» **Aim of the task**
Lines after the one containing "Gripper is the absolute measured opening" are to be omitted; print exactly each line from the start of the records up to and including it.

[Start of Attachment]

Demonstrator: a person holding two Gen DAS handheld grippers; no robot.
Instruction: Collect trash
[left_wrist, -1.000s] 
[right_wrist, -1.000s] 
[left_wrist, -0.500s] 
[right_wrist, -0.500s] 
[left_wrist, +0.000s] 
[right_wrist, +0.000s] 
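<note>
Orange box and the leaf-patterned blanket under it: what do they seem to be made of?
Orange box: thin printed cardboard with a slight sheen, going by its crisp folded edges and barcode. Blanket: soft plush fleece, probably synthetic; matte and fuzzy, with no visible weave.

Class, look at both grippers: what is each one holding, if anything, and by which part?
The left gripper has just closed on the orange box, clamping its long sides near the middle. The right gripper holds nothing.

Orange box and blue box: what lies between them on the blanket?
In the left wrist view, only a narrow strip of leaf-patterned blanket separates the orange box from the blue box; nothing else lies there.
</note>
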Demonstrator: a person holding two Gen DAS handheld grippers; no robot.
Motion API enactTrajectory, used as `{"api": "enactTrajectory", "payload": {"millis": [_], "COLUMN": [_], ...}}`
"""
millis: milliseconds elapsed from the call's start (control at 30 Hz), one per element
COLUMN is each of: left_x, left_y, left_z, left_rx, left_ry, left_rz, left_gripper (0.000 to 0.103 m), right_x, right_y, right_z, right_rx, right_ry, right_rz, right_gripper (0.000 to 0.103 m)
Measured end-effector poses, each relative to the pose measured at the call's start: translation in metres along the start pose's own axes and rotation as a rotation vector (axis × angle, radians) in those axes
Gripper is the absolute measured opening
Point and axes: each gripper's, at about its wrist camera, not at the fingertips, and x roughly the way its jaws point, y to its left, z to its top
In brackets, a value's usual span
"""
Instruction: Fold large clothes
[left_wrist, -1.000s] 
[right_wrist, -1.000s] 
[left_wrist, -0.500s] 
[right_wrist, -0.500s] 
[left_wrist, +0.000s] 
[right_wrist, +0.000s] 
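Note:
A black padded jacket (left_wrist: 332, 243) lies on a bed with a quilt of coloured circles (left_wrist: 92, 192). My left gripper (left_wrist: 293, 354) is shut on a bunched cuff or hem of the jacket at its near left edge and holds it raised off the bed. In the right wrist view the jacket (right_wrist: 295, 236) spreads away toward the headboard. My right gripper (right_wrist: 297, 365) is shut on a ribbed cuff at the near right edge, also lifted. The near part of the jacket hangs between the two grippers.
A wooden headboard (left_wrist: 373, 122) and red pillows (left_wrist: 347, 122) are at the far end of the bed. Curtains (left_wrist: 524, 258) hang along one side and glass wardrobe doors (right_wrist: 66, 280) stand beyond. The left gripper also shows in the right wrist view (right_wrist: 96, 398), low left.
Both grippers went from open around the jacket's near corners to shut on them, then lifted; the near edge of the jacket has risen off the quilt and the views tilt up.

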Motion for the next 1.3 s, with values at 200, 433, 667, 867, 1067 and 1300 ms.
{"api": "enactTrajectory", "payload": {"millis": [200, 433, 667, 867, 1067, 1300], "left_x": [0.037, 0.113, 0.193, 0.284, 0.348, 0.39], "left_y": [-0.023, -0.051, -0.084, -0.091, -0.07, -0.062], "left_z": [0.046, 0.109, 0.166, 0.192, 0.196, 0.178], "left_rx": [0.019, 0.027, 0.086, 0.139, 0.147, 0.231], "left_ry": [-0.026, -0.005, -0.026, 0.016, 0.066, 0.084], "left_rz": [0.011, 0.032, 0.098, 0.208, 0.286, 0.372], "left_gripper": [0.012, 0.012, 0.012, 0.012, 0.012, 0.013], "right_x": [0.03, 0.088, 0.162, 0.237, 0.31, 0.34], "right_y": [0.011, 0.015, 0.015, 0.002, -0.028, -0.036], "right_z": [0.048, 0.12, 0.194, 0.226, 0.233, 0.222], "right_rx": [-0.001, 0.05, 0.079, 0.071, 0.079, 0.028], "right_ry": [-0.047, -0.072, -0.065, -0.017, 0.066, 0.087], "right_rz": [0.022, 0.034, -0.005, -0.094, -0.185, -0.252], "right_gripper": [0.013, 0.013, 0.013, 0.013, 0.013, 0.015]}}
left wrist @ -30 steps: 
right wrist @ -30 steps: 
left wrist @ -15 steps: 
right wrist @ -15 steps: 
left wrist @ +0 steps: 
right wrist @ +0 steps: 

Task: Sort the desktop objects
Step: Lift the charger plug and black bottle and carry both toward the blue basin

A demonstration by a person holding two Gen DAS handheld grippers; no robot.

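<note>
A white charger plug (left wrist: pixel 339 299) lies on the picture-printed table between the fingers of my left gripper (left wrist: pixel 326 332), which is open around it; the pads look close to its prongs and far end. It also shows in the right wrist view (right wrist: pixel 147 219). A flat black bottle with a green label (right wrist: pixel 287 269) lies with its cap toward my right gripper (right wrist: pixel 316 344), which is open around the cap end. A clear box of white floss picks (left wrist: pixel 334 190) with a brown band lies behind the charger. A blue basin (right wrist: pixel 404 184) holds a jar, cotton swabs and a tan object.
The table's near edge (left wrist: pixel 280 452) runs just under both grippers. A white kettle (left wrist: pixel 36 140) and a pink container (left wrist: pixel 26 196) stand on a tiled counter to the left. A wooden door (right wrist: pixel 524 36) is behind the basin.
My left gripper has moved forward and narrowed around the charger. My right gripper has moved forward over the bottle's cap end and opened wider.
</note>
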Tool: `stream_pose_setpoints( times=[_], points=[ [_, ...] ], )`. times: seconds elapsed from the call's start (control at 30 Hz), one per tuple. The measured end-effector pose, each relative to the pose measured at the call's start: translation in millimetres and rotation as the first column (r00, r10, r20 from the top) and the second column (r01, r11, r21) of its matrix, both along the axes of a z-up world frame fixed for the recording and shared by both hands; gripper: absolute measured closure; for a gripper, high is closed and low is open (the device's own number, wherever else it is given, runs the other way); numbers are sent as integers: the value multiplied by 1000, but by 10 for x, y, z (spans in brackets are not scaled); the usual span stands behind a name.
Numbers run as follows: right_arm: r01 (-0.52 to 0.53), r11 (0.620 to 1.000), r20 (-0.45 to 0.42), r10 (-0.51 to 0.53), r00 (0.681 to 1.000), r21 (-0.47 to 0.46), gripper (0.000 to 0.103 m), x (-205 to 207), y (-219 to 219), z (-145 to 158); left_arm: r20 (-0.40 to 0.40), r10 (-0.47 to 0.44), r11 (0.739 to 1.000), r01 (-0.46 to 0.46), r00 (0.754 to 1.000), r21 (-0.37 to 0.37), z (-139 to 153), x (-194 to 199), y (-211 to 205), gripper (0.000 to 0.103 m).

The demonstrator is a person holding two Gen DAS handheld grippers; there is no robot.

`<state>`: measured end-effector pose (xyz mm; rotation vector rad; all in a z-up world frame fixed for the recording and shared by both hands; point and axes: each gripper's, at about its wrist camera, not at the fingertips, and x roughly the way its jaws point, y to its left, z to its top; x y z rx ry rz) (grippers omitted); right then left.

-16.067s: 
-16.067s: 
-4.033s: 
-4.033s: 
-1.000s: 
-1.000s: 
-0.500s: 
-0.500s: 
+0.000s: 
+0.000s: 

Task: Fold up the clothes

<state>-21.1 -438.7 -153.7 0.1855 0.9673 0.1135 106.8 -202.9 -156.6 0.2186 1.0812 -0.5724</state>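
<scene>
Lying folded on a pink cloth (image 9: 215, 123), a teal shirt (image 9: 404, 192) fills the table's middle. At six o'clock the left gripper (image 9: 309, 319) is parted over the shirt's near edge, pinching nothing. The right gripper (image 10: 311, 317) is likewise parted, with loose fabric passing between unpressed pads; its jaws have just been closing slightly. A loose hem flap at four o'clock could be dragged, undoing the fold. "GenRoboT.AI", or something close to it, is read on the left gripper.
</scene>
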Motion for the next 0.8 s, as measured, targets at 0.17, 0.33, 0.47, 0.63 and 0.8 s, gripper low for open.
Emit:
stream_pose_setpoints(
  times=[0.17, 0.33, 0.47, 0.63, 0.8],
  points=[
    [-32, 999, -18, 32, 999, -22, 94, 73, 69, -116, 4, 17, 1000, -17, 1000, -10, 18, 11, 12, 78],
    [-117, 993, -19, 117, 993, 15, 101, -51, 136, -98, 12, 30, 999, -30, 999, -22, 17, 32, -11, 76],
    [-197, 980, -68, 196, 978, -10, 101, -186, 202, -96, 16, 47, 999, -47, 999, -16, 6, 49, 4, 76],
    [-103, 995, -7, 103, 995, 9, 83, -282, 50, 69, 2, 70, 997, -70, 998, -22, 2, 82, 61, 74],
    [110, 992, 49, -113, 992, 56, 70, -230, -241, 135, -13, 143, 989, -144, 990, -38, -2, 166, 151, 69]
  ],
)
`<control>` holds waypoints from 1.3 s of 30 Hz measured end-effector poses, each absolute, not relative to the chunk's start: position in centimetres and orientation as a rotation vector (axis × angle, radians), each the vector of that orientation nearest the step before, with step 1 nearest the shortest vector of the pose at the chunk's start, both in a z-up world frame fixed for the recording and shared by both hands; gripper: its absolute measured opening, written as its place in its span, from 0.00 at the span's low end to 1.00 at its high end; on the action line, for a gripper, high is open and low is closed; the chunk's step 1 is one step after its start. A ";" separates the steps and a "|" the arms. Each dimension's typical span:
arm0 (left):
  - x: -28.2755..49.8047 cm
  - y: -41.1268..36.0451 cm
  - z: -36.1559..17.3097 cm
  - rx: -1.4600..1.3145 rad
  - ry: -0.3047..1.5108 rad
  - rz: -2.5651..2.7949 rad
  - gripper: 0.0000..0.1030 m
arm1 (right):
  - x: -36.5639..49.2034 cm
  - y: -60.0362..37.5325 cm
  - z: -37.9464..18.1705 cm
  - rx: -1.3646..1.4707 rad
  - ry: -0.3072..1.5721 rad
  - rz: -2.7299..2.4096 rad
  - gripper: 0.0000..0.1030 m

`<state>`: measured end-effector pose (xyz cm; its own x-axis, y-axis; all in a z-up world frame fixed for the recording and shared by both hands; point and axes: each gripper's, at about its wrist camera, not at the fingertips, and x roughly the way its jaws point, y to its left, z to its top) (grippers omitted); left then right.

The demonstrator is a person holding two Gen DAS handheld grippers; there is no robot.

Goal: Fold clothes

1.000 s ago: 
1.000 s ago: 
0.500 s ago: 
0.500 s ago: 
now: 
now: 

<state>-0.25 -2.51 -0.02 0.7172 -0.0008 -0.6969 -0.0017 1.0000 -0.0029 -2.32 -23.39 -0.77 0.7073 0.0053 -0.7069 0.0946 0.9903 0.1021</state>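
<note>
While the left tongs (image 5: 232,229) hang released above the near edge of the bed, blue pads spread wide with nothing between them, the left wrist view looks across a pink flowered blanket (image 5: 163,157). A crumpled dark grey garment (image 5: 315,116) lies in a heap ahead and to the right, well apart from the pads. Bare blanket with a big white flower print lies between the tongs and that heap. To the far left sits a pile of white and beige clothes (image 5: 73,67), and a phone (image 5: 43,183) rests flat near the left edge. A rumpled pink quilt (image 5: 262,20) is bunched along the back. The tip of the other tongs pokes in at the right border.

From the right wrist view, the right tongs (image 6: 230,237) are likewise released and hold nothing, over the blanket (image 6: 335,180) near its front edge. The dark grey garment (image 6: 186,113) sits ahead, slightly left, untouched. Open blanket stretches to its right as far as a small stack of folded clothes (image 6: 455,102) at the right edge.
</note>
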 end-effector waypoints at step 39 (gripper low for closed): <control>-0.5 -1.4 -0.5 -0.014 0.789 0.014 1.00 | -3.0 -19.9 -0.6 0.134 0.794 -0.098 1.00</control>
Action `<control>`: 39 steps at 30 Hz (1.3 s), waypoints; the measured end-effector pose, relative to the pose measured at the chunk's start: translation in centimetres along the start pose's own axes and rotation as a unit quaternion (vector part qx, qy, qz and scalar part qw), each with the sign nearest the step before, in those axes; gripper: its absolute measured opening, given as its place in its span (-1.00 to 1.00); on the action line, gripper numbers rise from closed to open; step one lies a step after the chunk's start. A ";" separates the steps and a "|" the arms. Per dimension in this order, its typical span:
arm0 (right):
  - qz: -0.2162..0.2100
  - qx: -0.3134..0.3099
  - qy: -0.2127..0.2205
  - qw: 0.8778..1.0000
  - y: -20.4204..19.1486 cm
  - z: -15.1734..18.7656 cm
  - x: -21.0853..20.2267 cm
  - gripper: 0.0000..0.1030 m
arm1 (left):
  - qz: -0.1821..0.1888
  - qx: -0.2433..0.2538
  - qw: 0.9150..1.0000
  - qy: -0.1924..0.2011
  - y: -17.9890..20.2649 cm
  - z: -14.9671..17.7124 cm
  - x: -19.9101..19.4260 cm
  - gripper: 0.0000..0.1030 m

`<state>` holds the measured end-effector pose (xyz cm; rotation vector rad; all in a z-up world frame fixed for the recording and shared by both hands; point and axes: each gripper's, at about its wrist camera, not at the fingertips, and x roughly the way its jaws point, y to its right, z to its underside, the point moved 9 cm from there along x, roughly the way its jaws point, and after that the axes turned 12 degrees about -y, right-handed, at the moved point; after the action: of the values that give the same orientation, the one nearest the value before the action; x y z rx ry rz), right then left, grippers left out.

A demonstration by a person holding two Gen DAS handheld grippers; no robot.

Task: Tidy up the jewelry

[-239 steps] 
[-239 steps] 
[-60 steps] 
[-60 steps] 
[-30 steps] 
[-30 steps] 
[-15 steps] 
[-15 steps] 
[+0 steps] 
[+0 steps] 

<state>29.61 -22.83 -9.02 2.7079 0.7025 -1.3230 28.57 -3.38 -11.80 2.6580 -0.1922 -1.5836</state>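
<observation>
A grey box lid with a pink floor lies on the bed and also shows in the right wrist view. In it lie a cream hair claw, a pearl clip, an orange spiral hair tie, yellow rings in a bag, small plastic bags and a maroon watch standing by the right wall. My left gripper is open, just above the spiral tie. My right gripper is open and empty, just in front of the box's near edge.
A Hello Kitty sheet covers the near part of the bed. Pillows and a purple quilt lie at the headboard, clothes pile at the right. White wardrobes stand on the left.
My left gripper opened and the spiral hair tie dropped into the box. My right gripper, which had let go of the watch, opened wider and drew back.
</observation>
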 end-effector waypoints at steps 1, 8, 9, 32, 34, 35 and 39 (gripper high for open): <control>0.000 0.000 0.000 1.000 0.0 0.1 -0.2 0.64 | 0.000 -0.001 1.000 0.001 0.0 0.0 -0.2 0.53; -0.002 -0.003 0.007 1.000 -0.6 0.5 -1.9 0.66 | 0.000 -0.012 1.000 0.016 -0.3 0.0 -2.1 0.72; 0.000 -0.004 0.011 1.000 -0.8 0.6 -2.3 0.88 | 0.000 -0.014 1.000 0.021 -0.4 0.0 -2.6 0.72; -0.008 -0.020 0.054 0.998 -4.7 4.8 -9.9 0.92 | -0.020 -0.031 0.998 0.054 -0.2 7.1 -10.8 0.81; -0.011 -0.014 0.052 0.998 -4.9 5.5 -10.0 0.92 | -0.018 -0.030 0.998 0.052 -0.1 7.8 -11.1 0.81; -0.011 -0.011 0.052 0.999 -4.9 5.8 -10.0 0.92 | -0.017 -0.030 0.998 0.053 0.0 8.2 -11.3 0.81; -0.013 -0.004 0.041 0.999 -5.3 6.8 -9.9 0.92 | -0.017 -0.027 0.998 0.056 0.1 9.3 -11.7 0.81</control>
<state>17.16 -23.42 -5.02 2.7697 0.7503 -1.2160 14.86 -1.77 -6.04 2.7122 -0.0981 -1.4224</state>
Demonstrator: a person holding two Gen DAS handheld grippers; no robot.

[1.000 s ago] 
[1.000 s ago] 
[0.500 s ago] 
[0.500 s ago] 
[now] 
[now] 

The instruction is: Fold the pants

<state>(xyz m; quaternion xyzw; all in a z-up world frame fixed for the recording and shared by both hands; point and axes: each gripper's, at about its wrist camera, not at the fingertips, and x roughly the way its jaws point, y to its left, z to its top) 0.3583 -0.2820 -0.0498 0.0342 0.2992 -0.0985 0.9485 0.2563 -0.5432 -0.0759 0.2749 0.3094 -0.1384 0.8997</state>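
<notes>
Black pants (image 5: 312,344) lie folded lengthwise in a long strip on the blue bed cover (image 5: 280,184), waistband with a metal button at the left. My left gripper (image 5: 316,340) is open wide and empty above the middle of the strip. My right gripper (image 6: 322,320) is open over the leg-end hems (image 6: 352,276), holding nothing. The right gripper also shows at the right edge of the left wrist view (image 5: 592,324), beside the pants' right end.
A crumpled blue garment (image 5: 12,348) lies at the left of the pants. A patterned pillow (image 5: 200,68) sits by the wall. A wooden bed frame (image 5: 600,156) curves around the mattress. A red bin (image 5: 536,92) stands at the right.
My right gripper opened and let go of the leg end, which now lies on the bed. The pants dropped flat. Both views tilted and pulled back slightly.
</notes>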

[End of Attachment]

» **Result of this exercise**
Demonstrator: a person holding two Gen DAS handheld grippers; no robot.
Instruction: Collect trash
[left_wrist, -1.000s] 
[right_wrist, -1.000s] 
[left_wrist, -0.500s] 
[right_wrist, -0.500s] 
[left_wrist, +0.000s] 
[right_wrist, +0.000s] 
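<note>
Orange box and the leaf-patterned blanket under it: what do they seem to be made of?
Orange box: thin printed cardboard with a slight sheen, going by its crisp folded edges and barcode. Blanket: soft plush fleece, probably synthetic; matte and fuzzy, with no visible weave.

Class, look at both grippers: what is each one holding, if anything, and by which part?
The left gripper has just closed on the orange box, clamping its long sides near the middle. The right gripper holds nothing.

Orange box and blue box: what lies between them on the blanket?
In the left wrist view, only a narrow strip of leaf-patterned blanket separates the orange box from the blue box; nothing else lies there.
</note>
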Demonstrator: a person holding two Gen DAS handheld grippers; no robot.
Motion API enactTrajectory, used as `{"api": "enactTrajectory", "payload": {"millis": [_], "COLUMN": [_], ...}}`
"""
millis: milliseconds elapsed from the call's start (control at 30 Hz), one per element
COLUMN is each of: left_x, left_y, left_z, left_rx, left_ry, left_rz, left_gripper (0.000 to 0.103 m), right_x, right_y, right_z, right_rx, right_ry, right_rz, right_gripper (0.000 to 0.103 m)
Measured end-effector poses, each relative to the pose measured at the call's start: translation in metres along the start pose's own axes and rotation as a rotation vector (axis × angle, radians) in those axes
Gripper is the absolute measured opening

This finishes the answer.